In some embodiments, the server determines a representative feature point from the feature point set by using the following steps: calculating an average feature point position corresponding to the feature point set based on a position in a corresponding image at which each image feature point in the feature point set is located; and determining an image feature point of which a distance from the average feature point position satisfies a distance condition in the feature point set, and using the determined image feature point as the representative feature point. The distance condition includes one of the following: a distance from the average feature point position is less than or equal to a distance threshold, or a sorting position is before a sorting threshold in a case that the image feature points are sorted in ascending order of distances from the average feature point position.

6. Separately using each remaining image feature point in the feature point set as a target feature point, and separately calculating matching confidence between each target feature point and the representative feature point; calculating a position error corresponding to each target feature point based on the matching confidence and difference corresponding to each target feature point; and collecting the position error corresponding to each target feature point to obtain the position error of the feature point set.

The separately calculating matching confidence between each target feature point and the representative feature point includes: separately obtaining a feature descriptor of each target feature point, and obtaining a feature descriptor of the representative feature point; and separately calculating a vector similarity between the feature descriptor of each target feature point and the feature descriptor of the representative feature point, and using each vector similarity as matching confidence between each target feature point and the representative feature point.

7. Iteratively updating the remaining image feature point in the feature point set based on the position error, and obtaining an updated feature point set in a case that an iteration stop condition is satisfied.

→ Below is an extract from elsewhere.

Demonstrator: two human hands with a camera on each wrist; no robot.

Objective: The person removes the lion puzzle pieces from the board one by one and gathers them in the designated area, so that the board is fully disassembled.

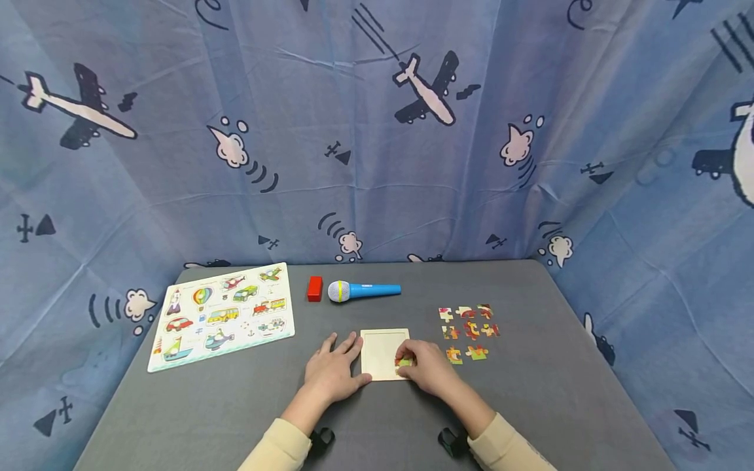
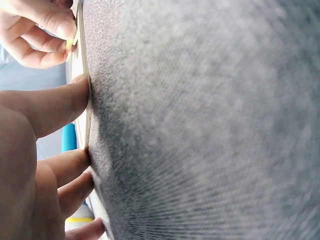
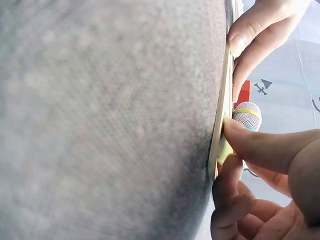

In some embodiments, the server may update a position of the remaining image feature point in the feature point set by using a gradient descent algorithm in a direction of minimizing the position error, determine a descriptor corresponding to the obtained image feature point from the third tensor, then recalculate the position error, and repeat the process continuously until the iteration stop condition is satisfied.

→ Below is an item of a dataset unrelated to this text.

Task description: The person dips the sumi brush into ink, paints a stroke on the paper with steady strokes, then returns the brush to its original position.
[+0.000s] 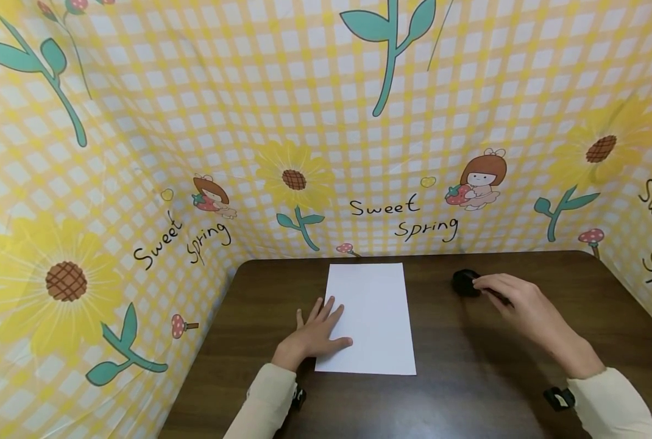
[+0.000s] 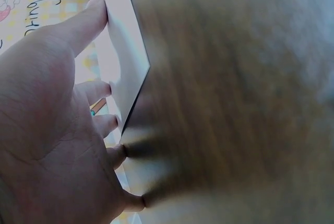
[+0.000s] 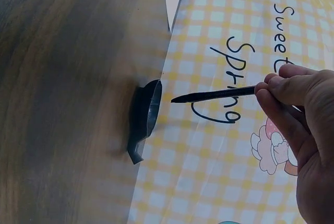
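Observation:
A white sheet of paper (image 1: 372, 317) lies upright on the dark table, seen from the head. My left hand (image 1: 317, 332) rests at its left edge with fingers spread, the thumb reaching over the sheet. In the left wrist view, the thumb and some fingertips touch the paper (image 2: 125, 62). My right hand (image 1: 523, 305) pinches a slim black brush (image 3: 219, 95) with a tapered tip between thumb and fingers. Just beyond those fingers sits a small black dish (image 1: 465, 283). From the right wrist, the brush tip appears apart from the dish (image 3: 146, 112).
The brown wooden table (image 1: 441, 390) ends at a back edge near the paper and dish. Yellow checked cloth (image 1: 326, 122) with printed flowers and lettering rises behind and on both sides. A black strap mount (image 1: 559, 398) sits at the right wrist.

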`<state>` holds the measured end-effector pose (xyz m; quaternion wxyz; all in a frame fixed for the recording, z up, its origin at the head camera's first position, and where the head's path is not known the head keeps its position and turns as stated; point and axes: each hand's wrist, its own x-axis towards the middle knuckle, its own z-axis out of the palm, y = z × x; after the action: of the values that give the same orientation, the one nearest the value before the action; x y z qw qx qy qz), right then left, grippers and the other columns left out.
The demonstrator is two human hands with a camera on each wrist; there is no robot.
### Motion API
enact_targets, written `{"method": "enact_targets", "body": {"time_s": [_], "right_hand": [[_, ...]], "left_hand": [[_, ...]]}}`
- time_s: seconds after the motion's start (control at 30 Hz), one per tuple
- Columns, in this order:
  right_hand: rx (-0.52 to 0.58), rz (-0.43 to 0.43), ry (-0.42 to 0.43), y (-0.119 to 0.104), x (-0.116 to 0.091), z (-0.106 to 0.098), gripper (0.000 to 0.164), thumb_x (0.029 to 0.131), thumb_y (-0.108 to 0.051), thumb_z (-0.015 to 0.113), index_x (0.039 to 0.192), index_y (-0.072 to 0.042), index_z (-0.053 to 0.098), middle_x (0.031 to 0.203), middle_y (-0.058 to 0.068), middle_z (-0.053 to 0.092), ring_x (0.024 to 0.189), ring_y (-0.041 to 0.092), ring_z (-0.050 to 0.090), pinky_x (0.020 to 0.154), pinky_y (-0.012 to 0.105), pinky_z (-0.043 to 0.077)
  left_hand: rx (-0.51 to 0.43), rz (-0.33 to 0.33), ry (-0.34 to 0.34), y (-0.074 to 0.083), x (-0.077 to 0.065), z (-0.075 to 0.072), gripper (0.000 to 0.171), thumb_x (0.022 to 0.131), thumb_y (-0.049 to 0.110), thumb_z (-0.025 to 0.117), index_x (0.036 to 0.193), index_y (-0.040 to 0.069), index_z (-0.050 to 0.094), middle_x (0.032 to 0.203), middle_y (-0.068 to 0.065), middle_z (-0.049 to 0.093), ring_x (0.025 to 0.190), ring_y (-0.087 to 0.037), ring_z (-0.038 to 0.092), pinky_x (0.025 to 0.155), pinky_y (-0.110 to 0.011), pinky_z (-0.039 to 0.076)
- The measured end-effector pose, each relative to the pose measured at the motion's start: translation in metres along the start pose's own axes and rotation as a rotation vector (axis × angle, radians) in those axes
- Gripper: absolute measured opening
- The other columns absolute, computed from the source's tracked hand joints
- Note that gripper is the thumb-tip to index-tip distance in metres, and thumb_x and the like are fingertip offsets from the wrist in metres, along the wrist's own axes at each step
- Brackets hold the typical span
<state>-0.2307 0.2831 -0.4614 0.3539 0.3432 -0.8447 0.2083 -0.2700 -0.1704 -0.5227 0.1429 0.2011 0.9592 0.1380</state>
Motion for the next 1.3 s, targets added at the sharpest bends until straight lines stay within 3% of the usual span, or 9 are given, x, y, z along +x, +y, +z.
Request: {"method": "enact_targets", "body": {"time_s": [0.33,0.53,0.87,0.97,1.03,1.13,1.23,1.3], "right_hand": [[-0.023,0.035,0.043,0.001,0.006,-0.002,0.056,0.111,-0.051,0.043,0.107,-0.009,0.079,0.103,0.004,0.081,0.09,0.02,0.076,0.077,0.017,0.056],[-0.053,0.075,0.076,0.003,0.008,-0.003,0.057,0.109,-0.054,0.045,0.105,-0.009,0.08,0.102,0.004,0.081,0.09,0.02,0.076,0.08,0.013,0.053],[-0.089,0.156,0.105,0.005,0.007,-0.004,0.054,0.102,-0.051,0.049,0.103,-0.008,0.081,0.1,0.008,0.08,0.08,0.021,0.074,0.068,0.018,0.053],[-0.116,0.164,0.106,0.007,0.006,-0.004,0.033,0.102,-0.037,0.066,0.104,-0.007,0.08,0.099,0.009,0.081,0.075,0.023,0.074,0.064,0.022,0.053],[-0.135,0.175,0.105,0.008,0.006,-0.004,0.016,0.095,-0.021,0.08,0.105,-0.008,0.08,0.097,0.009,0.081,0.073,0.023,0.075,0.063,0.025,0.053],[-0.147,0.196,0.108,0.01,0.005,-0.004,0.027,0.082,-0.002,0.088,0.107,-0.008,0.079,0.094,0.008,0.082,0.07,0.023,0.074,0.063,0.025,0.054],[-0.155,0.199,0.12,0.012,0.003,-0.003,0.019,0.1,-0.025,0.076,0.109,-0.008,0.078,0.09,0.006,0.081,0.068,0.022,0.074,0.063,0.026,0.055],[-0.157,0.192,0.139,0.014,0.002,-0.002,0.04,0.107,-0.044,0.06,0.11,-0.007,0.077,0.089,0.006,0.081,0.067,0.023,0.074,0.062,0.026,0.055]], "left_hand": [[-0.007,0.003,-0.005,-0.002,0.0,0.002,0.091,0.101,0.066,0.059,0.171,0.019,0.027,0.181,-0.012,0.008,0.167,-0.043,0.002,0.12,-0.084,-0.001],[-0.008,0.004,-0.009,-0.003,0.001,0.001,0.091,0.101,0.067,0.058,0.172,0.02,0.025,0.181,-0.011,0.007,0.167,-0.042,0.001,0.121,-0.083,-0.002],[-0.009,0.007,-0.008,-0.003,0.0,0.002,0.091,0.101,0.067,0.058,0.172,0.02,0.025,0.181,-0.011,0.007,0.167,-0.042,0.001,0.121,-0.083,-0.002],[-0.009,0.003,-0.012,-0.003,0.0,0.003,0.091,0.101,0.066,0.058,0.172,0.02,0.025,0.181,-0.011,0.007,0.167,-0.042,0.001,0.121,-0.083,-0.002],[-0.011,0.002,-0.013,-0.003,0.0,0.003,0.091,0.101,0.066,0.058,0.171,0.019,0.026,0.181,-0.011,0.007,0.167,-0.042,0.001,0.121,-0.084,-0.002],[-0.009,0.002,-0.012,-0.003,0.001,0.003,0.091,0.101,0.066,0.058,0.171,0.019,0.026,0.181,-0.011,0.007,0.167,-0.042,0.001,0.121,-0.084,-0.002],[-0.007,0.001,-0.009,-0.003,0.0,0.003,0.091,0.101,0.067,0.058,0.172,0.02,0.025,0.181,-0.011,0.007,0.167,-0.042,0.001,0.121,-0.083,-0.002],[-0.002,0.001,-0.009,-0.004,0.001,0.003,0.092,0.101,0.068,0.057,0.172,0.02,0.025,0.181,-0.01,0.007,0.168,-0.042,0.001,0.121,-0.083,-0.002]]}}
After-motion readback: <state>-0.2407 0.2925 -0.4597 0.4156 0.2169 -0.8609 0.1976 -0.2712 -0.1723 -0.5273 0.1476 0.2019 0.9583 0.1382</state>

By using the foregoing operations, a plurality of updated feature point sets may be obtained. The server may determine whether there is a feature point set satisfying the filtering condition in these feature point sets again, filter out the feature point set satisfying the filtering condition, and continue to perform the subsequent operations for a remaining feature point set after filtering out. For the filtering condition, refer to the description in the foregoing embodiment.

8. Determining a space feature point corresponding to the updated feature point set based on a position in a corresponding image at which each image feature point in the updated feature point set is located, so that a plurality of space feature points may be obtained.

9. Optimizing a position of each space feature point, specifically including the following operations.

9.1 For each space feature point, determining an average descriptor corresponding to the updated feature point set based on a feature descriptor of each image feature point in the updated feature point set corresponding to the space feature point.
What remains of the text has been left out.